Problem statement
The answer is the line containing "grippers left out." plus every line after it to the end of the material, retyped exactly and without the pictures.
····················
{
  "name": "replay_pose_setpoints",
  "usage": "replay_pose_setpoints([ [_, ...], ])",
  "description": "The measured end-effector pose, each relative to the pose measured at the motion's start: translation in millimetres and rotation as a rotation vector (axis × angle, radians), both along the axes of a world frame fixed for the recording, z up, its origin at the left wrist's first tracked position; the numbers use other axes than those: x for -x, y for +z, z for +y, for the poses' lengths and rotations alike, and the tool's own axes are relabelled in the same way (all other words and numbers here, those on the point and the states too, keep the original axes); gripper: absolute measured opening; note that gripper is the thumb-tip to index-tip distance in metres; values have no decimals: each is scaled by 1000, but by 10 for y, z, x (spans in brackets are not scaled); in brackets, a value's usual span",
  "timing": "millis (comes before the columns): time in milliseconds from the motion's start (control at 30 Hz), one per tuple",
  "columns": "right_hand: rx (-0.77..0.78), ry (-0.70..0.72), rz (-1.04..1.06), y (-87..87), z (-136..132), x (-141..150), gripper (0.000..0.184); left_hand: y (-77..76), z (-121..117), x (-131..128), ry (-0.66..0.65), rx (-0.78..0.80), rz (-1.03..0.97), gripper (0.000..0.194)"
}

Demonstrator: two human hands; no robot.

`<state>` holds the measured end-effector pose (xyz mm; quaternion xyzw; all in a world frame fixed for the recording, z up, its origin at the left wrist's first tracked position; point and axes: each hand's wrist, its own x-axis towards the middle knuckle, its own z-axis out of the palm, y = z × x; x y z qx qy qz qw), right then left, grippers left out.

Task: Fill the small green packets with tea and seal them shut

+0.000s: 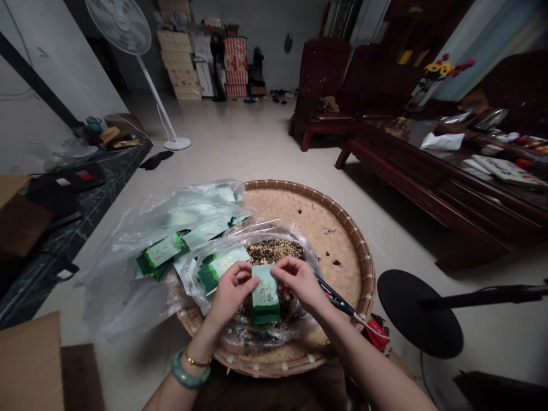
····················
Written response
`<state>` holds the measured end-effector pose (xyz mm; quaternion xyzw; all in a world frame fixed for the recording, z up, its origin at the left wrist's first tracked position; point and axes: each hand's wrist, its own x-axis towards the middle knuckle, its own z-axis out of the palm, y = z × x; x y z qx qy qz qw), right then left, grippers left out.

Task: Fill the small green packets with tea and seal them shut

+0.000s: 

The work on this exercise is now complete.